For the past months, I’ve been exposing my home server running yunohost to the internet using zerotier tunnels connected to nginx reverse proxies on a VPS. (my exact configuration is described here)
This has been working well for me for most apps, without having to do any port forwarding or dynamic dns.
However Cryptpad is not working for me and displays a warning when I open a document. In chrome in the iframe it says its unable to connect to sandbox-crypt.commoninternet.net. In firefox I see this warning:
I’ve created https certificates and reverse proxies to the tunnel for both crypt.commoninternet.net and sandbox-crypt.commoninternet.net, and they both independently load and show a valid certificate… but I guess still won’t play nicely together via iframes?
I also had an issue with OnlyOffice in NextCloud which seemed like some type of iframe issue – this was fixable by installing Ignore-X-Frame firefox extension, but I still haven’t figured out how to make it work without the extension.

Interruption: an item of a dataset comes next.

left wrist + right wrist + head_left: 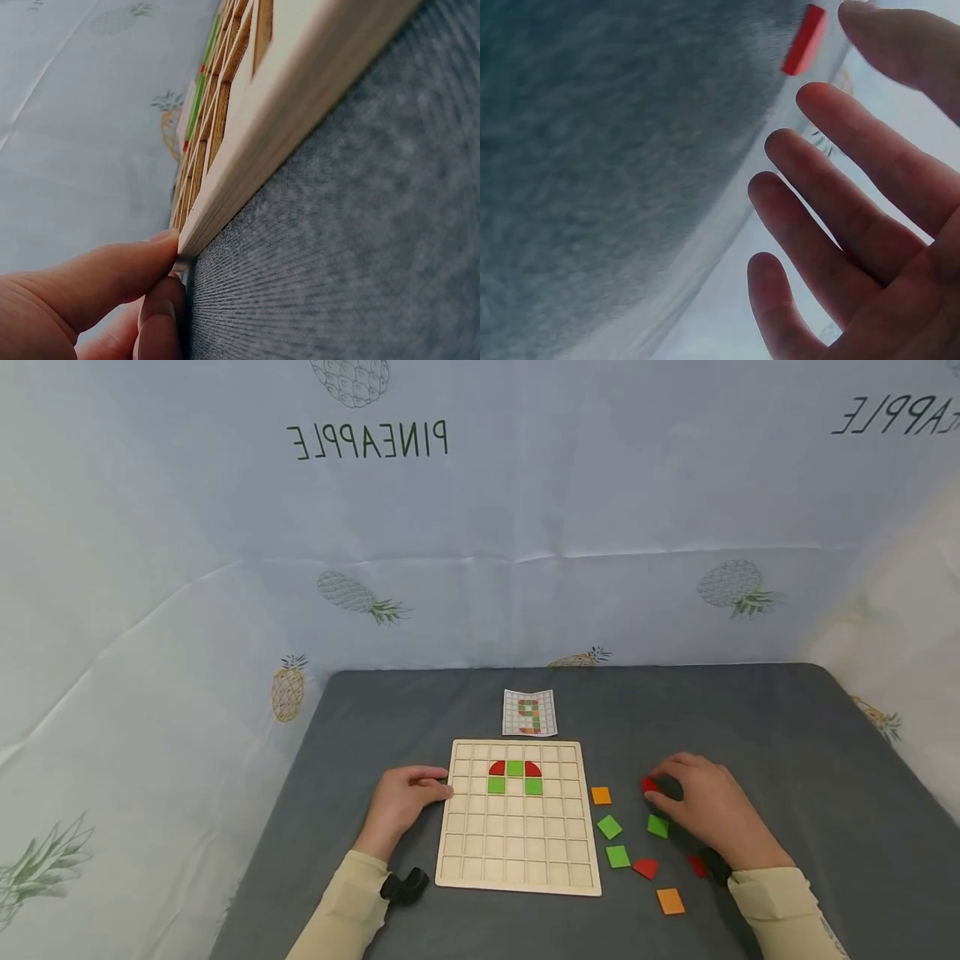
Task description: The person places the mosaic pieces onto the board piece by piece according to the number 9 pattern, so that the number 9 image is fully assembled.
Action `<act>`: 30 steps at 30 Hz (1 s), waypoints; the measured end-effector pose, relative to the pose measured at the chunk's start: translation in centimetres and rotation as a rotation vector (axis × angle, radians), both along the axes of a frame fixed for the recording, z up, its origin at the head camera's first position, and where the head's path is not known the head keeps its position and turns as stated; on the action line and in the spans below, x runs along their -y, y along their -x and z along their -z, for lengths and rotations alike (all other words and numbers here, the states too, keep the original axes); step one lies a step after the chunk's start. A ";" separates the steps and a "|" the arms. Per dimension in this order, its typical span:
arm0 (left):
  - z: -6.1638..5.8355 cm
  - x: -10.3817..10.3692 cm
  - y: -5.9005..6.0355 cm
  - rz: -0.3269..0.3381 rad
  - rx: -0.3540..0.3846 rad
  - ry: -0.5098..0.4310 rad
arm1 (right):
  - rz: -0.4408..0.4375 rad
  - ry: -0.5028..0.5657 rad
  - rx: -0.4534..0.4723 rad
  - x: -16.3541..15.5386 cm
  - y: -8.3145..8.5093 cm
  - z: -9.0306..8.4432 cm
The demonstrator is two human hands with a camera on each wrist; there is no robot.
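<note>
From where I stand, the left forearm angles in to the wooden grid board, the left hand laying thumb and fingertip against its left rim; whether they pinch or merely touch it, I can't tell. The right hand arches over the gray table, palm down, gripping nothing: thumb and fingers spread, a red piece right by the thumb and index tips. Nearby lies a green piece. The board itself carries 5 pieces, 3 green and 2 red.
</note>
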State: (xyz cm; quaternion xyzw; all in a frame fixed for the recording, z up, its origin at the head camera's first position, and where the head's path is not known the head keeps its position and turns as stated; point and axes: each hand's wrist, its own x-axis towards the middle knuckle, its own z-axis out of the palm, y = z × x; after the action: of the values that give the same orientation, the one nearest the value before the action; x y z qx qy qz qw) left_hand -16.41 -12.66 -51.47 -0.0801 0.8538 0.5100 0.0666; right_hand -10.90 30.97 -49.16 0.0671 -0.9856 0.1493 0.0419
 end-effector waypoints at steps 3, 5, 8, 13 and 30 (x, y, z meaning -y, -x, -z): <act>0.1 0.2 -0.2 -0.009 0.005 -0.003 | -0.001 -0.008 0.010 0.1 0.1 0.2; 0.1 0.2 -0.2 -0.013 0.007 -0.005 | -0.005 -0.016 0.010 0.2 0.2 0.2; 0.2 0.2 -0.1 -0.013 0.001 -0.003 | -0.016 -0.031 0.010 0.3 0.4 0.2; 0.2 0.2 0.1 -0.009 -0.004 0.004 | -0.030 -0.036 0.021 0.7 0.7 0.2; 0.1 0.0 0.1 -0.005 -0.017 -0.020 | -0.076 -0.034 0.015 3.2 1.8 -0.7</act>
State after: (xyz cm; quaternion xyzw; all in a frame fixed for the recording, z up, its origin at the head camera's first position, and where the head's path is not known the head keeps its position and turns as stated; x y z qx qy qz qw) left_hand -16.51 -12.68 -51.53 -0.0774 0.8489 0.5195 0.0587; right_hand -12.66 27.82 -48.50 0.1043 -0.9850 0.1346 0.0278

I did a fresh install of Cryptpad directly on the VPS, without any of the tunelling, and it worked fine like that, which is making me think I am not understanding something about the reverse proxy and tunneling, that is actually causing problems with iframes (and maybe something about CSP or x-frame options), even though I had the impression that since there is an HTTPs certificate on the VPS, it would be identical. But maybe its something about the details of HTTPs I don’t understand?
If anyone has any ideas what it could be or how to fix it, any ideas appreciated.
I love having the home server accessible to the internet without having to do port forwarding or reveal its home IP address, so I would hate to have to ditch this setup because of this iframe issue.